Для других матриц следующий код выполнит задание:

# Split the data into training and testing sets
set.seed(123)
trainIndex <- createDataPartition(PimaIndiansDiabetes$diabetes, p = 0.7, list = FALSE)
trainData <- PimaIndiansDiabetes[trainIndex, ]
testData <- PimaIndiansDiabetes[-trainIndex, ]

# Build a logistic regression model
model <- glm(diabetes ~., data = trainData, family = "binomial")

# Make predictions on the test set
predictions <- predict(model, newdata = testData, type = "response")


# Create a confusion matrix
confusionMatrix <- table(Actual = testData$diabetes, Predicted = ifelse(predictions > 0.5, 1, 0))
Accuracy <- sum(diag(confusionMatrix)) / sum(confusionMatrix)
Precision <- confusionMatrix[2, 2] / sum(confusionMatrix[, 2])
Recall <- confusionMatrix[2, 2] / sum(confusionMatrix[2, ])
F1_Score <- 2 * (Precision * Recall) / (Precision + Recall)

# Calculate AUC-ROC
roc <- roc(testData$diabetes, predictions)
AUC_ROC <- auc(roc)

# Print the evaluation metrics

cat("Accuracy:", Accuracy, "\n")
cat("Precision:", Precision, "\n")
cat("Recall:", Recall, "\n")
cat("F1 Score:", F1_Score, "\n")
cat("AUC-ROC:", AUC_ROC, "\n")
# Print the evaluation metrics
> cat("Accuracy:", Accuracy, "\n")
Accuracy: 0.7695652 
> cat("Precision:", Precision, "\n")
Precision: 0.7014925 
> cat("Recall:", Recall, "\n")
Recall: 0.5875 
> cat("F1 Score:", F1_Score, "\n")
F1 Score: 0.6394558 
> cat("AUC-ROC:", AUC_ROC, "\n")
AUC-ROC: 0.84425 

Мы использовали пакет «caret» для расчета дополнительных показателей, таких как точность, точность, отзыв, оценка F1.

Запустив этот код, вы получите метрики оценки. Эти метрики дают представление о соответствии модели, точности прогноза и степени дисперсии, объясняемой предикторами.

Не стесняйтесь адаптировать этот код к вашим конкретным потребностям или модифицировать его для оценки метрик с использованием различных наборов данных или моделей регрессии в R. Он более или менее предоставит вам те же обучающие входные данные, что и этот.

Это всего лишь беглый взгляд на пример использования оценочных метрик, но в более широкой картине парадигмы моделирования эта концепция может и должна использоваться в различных областях исследования. Конечно, выбор показателей оценки зависит от конкретной проблемы, типа анализа и характера данных. Важно выбрать метрики, которые соответствуют целям исследования и дают значимую информацию о производительности оцениваемой модели или алгоритма.

Поскольку важно обращаться с наборами данных, связанных со здоровьем, с соблюдением этических норм, сохранять конфиденциальность и следовать передовым методам анализа данных при работе с аналогичными наборами данных. Но если вы все же попробуете новый набор данных, доступный для всех.
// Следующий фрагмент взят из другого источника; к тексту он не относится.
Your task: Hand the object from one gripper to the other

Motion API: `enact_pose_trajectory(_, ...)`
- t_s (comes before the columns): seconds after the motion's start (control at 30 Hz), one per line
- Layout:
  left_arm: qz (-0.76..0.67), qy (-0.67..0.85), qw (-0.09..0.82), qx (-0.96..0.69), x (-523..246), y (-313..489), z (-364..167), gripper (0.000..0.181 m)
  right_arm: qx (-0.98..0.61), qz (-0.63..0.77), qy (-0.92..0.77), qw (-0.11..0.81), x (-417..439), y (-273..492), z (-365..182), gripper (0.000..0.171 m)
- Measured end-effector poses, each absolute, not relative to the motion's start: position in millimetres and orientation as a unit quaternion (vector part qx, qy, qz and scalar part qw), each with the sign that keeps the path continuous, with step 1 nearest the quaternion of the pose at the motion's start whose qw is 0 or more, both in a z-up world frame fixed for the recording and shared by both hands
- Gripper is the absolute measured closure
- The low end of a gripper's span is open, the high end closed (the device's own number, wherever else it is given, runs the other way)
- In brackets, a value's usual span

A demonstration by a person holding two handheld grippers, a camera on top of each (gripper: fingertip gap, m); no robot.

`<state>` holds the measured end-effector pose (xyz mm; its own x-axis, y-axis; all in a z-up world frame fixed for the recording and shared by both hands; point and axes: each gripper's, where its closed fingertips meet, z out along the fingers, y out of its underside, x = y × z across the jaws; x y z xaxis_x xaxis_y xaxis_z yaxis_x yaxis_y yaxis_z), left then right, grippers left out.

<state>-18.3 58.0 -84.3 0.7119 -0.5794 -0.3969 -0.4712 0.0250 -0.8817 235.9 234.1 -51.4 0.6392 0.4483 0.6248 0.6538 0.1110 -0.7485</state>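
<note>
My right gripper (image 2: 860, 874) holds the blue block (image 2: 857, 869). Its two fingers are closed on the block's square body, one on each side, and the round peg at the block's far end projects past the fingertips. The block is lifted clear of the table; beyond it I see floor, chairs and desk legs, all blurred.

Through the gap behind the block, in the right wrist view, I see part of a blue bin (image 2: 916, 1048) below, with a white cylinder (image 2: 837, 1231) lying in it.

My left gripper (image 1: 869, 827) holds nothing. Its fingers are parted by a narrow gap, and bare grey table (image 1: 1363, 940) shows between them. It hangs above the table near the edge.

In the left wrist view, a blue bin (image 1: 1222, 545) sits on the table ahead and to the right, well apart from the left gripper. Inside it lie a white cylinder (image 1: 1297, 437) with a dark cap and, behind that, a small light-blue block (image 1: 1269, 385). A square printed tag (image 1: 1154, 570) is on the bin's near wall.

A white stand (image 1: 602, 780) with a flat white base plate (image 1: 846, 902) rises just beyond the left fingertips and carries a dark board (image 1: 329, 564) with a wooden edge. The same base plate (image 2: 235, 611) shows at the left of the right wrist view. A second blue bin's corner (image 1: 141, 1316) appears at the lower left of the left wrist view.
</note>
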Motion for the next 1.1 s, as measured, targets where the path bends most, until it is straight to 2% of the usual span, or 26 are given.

Поделитесь своей частью оценки эффективности в чате для интерактивного обучения для всех.

Не стесняйтесь пропускать вещи, если вы боретесь между ними, так как это совершенно нормально, если вы не понимаете этого с первого раза. Продолжайте пробовать знания, которые вы получили до сих пор, расставляя точки, вы когда-нибудь доберетесь до этого.

Удачного обучения!

Продолжайте расширять свои возможности!